(SUPPLIED RECORDS Opens)

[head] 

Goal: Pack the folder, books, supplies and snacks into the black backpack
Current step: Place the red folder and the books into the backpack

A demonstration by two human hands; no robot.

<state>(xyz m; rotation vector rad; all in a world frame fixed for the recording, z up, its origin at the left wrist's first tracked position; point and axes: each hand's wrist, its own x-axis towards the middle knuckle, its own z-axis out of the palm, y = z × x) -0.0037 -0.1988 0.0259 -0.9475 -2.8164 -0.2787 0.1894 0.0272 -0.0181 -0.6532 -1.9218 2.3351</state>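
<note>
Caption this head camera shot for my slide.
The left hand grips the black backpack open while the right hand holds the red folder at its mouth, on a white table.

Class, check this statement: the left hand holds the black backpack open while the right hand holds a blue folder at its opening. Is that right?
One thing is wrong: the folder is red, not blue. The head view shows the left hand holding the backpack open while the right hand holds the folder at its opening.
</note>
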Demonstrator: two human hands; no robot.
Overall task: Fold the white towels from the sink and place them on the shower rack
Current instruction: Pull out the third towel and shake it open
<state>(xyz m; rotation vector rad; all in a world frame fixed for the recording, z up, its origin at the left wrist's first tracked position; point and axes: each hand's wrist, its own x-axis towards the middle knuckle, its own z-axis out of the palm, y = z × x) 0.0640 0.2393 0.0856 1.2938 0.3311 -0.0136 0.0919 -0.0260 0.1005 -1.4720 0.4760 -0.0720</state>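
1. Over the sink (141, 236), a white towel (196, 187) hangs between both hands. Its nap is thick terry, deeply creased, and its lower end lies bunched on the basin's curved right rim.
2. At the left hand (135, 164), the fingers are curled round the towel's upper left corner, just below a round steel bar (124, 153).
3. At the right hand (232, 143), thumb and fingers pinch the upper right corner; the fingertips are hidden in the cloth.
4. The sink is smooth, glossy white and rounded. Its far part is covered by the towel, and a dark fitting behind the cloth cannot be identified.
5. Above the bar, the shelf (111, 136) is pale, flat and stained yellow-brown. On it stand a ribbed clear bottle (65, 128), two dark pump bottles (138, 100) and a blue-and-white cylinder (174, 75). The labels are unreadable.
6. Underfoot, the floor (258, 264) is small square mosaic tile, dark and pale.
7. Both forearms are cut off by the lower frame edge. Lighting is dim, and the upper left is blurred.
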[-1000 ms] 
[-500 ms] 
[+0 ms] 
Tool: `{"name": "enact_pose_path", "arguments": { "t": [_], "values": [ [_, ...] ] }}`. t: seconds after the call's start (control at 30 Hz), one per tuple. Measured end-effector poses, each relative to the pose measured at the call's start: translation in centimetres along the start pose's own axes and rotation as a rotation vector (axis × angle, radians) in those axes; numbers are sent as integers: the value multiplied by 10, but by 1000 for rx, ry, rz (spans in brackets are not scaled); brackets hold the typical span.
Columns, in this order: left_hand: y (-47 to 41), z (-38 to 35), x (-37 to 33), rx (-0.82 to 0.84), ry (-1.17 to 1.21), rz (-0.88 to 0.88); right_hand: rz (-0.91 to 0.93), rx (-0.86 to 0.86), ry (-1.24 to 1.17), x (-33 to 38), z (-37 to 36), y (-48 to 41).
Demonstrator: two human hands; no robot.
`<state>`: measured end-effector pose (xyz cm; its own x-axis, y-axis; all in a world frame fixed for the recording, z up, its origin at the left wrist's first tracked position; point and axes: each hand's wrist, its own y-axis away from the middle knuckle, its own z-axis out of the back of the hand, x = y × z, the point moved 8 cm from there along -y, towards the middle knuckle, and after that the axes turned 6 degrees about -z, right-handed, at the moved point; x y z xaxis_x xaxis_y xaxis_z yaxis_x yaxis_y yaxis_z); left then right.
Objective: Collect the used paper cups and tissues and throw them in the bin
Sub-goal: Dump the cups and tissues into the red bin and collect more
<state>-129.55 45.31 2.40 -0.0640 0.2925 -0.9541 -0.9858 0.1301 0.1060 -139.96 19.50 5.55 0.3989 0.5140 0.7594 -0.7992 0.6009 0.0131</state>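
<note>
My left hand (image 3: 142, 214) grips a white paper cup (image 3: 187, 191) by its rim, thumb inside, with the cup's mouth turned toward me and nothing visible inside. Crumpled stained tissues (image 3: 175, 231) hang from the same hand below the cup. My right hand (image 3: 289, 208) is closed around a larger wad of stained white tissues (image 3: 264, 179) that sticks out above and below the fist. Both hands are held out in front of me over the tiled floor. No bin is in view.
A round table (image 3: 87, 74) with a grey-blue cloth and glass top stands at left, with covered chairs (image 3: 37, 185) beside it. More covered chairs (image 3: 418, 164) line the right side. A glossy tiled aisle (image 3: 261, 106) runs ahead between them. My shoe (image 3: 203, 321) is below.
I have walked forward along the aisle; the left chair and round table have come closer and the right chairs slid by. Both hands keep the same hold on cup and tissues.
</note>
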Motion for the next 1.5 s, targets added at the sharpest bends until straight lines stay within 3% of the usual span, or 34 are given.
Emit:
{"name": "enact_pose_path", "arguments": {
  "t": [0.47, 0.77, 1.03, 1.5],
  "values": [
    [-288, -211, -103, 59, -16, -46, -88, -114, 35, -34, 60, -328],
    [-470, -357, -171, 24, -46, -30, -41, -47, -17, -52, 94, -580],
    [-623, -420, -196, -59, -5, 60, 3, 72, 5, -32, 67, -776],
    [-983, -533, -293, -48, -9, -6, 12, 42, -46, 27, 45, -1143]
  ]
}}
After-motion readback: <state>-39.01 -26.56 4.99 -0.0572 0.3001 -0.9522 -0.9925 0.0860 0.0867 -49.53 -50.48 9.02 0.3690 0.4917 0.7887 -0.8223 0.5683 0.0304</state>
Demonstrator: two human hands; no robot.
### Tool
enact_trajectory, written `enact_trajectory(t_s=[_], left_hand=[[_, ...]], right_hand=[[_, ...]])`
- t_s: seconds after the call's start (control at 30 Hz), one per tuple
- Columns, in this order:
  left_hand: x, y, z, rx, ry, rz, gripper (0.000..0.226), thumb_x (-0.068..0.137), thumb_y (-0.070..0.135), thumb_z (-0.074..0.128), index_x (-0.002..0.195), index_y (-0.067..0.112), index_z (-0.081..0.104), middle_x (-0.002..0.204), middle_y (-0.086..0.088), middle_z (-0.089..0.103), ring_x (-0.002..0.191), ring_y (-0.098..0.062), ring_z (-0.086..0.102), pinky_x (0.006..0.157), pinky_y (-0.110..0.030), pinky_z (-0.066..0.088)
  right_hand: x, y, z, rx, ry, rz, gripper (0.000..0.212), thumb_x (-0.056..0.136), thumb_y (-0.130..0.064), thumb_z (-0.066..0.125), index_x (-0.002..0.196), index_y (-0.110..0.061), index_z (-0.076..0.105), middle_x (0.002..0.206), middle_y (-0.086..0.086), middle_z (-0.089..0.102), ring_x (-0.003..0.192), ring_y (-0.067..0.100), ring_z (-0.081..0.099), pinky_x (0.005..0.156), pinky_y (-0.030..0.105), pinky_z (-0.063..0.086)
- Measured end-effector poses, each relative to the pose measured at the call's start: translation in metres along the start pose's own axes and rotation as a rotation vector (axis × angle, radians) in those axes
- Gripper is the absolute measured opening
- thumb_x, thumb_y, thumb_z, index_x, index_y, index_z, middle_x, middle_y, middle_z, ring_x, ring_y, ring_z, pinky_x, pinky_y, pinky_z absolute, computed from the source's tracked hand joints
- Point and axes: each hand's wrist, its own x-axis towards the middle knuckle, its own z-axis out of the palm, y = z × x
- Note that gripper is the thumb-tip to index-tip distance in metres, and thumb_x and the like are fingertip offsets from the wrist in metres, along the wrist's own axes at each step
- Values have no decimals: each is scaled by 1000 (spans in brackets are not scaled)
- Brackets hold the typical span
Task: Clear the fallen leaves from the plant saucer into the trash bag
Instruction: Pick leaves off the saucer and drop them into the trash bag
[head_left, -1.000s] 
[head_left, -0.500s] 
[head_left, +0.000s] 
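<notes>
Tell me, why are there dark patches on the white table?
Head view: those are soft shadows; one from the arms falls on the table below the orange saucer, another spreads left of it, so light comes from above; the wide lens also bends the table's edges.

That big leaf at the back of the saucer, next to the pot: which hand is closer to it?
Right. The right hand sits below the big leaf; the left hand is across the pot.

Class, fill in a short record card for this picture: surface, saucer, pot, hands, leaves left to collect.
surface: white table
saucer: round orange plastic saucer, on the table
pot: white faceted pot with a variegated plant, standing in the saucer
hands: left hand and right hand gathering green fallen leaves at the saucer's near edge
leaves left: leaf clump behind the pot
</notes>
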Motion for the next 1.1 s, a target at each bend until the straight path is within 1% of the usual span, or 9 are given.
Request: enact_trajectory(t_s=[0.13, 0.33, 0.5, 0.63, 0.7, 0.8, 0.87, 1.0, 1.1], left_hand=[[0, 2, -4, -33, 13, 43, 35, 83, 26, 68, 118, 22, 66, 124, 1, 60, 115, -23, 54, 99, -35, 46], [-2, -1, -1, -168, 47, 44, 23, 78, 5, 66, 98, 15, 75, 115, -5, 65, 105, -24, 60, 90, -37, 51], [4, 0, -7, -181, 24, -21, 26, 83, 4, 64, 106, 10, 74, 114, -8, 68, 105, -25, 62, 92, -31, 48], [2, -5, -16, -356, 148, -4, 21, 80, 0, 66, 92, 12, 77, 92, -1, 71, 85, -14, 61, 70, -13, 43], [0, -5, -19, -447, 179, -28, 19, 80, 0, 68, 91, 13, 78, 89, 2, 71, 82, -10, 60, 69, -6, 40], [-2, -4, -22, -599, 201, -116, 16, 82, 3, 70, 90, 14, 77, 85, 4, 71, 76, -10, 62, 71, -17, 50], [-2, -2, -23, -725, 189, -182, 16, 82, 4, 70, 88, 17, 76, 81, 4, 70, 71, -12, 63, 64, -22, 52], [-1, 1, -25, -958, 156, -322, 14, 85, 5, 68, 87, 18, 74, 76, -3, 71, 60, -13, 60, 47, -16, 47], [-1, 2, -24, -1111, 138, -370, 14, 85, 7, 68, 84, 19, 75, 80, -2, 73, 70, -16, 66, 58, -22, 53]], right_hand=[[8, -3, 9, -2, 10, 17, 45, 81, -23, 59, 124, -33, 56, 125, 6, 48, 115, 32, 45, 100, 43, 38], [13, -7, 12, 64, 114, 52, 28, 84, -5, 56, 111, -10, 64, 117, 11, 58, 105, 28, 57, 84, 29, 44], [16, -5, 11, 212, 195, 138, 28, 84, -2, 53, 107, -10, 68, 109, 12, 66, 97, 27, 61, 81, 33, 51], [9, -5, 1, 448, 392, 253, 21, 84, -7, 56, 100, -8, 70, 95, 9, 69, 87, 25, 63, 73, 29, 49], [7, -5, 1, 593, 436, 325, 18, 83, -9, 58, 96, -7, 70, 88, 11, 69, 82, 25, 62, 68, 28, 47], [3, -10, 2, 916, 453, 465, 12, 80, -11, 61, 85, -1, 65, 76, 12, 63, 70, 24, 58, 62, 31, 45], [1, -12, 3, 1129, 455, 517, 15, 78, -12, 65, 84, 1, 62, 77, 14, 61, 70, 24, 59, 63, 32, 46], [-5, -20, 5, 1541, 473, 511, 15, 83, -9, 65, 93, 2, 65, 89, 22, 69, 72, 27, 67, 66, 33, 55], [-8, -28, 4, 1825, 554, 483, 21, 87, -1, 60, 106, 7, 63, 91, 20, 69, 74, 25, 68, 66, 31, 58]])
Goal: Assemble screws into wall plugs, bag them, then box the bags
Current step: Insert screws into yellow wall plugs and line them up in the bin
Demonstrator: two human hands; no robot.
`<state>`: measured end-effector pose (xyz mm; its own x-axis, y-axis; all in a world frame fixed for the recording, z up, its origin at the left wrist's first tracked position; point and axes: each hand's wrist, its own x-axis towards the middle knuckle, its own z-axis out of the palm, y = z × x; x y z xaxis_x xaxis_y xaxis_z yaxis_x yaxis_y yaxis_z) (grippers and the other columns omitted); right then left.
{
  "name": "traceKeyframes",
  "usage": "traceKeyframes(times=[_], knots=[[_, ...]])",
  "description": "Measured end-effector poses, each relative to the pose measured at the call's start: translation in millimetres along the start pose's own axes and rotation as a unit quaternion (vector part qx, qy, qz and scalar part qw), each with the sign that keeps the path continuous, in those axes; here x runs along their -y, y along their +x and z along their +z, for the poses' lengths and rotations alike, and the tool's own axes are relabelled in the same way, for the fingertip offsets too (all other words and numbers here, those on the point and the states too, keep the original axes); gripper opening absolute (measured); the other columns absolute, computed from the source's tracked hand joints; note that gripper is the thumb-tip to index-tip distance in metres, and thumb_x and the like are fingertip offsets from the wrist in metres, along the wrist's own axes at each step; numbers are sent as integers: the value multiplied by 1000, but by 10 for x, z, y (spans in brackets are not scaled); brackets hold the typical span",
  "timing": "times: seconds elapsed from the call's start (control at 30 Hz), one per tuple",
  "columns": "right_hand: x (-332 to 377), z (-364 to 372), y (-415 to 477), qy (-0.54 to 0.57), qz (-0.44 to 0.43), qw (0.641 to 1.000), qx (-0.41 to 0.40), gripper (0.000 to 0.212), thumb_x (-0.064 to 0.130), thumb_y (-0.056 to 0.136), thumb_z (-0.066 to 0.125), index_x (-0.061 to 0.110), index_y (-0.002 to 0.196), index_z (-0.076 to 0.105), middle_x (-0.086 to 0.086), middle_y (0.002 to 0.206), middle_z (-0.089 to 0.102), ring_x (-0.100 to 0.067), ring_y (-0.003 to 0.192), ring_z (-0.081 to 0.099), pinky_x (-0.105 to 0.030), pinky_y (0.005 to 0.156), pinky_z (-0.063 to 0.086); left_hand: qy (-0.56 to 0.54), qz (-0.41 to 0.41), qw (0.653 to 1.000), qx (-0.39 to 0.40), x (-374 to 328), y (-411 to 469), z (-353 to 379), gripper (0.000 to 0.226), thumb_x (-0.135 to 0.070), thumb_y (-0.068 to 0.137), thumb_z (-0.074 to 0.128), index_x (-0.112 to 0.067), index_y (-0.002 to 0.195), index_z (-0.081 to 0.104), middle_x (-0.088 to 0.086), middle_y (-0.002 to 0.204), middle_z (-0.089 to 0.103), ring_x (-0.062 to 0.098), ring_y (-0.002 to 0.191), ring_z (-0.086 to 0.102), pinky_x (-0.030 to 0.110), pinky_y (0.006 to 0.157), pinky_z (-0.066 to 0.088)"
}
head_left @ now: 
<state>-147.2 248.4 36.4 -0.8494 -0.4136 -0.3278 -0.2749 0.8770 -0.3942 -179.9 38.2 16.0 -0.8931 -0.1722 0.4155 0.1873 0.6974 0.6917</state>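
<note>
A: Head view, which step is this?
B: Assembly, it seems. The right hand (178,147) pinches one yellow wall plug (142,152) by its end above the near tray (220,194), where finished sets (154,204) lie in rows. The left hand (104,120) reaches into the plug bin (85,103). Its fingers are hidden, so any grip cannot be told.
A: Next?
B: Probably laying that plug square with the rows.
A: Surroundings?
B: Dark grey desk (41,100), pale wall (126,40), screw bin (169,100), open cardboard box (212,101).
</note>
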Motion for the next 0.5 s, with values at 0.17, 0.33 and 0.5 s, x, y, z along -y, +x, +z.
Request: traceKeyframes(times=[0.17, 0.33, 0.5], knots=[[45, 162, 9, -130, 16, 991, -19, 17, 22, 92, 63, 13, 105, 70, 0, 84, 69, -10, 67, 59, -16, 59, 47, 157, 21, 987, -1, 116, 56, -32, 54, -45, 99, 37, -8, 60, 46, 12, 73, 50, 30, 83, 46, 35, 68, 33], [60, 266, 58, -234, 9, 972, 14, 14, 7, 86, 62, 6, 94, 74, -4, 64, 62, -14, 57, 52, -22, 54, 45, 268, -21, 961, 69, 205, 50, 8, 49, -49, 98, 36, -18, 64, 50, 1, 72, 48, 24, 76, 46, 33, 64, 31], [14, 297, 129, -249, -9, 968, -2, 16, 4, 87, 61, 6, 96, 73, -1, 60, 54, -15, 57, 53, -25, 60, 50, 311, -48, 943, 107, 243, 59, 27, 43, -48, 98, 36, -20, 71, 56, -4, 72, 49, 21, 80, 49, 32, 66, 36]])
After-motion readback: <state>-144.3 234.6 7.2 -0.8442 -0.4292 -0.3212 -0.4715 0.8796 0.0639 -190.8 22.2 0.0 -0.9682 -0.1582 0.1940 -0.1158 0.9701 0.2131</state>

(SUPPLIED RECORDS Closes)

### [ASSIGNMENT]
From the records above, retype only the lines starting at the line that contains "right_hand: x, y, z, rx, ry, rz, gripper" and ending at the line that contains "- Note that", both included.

### [ANSWER TO THIS PROBLEM]
  right_hand: x, y, z, rx, ry, rz, gripper (0.000..0.212), thumb_x (-0.056..0.136), thumb_y (-0.130..0.064), thumb_z (-0.066..0.125), index_x (-0.002..0.196), index_y (-0.110..0.061), index_z (-0.076..0.105), middle_x (0.002..0.206), middle_y (-0.086..0.086), middle_z (-0.089..0.102), ring_x (-0.003..0.192), ring_y (-0.067..0.100), ring_z (-0.081..0.099), pinky_x (0.005..0.156), pinky_y (-0.030..0.105), pinky_z (-0.063..0.086)
- Measured end-effector poses, each relative to the pose measured at the call's start: translation in metres along the start pose's own axes and rotation as a rotation vector (axis × angle, radians) in those axes
- Gripper is the absolute measured opening
- thumb_x, thumb_y, thumb_z, index_x, index_y, index_z, middle_x, middle_y, middle_z, ring_x, ring_y, ring_z, pinky_x, pinky_y, pinky_z absolute, computed from the source's tracked hand joints
- Point and axes: each hand's wrist, its own x-axis towards the middle knuckle, its own z-axis out of the palm, y = z × x
- Note that gripper is the thumb-tip to index-tip distance in metres, and thumb_x and the like are fingertip offsets from the wrist in metres, along the wrist's own axes at each step

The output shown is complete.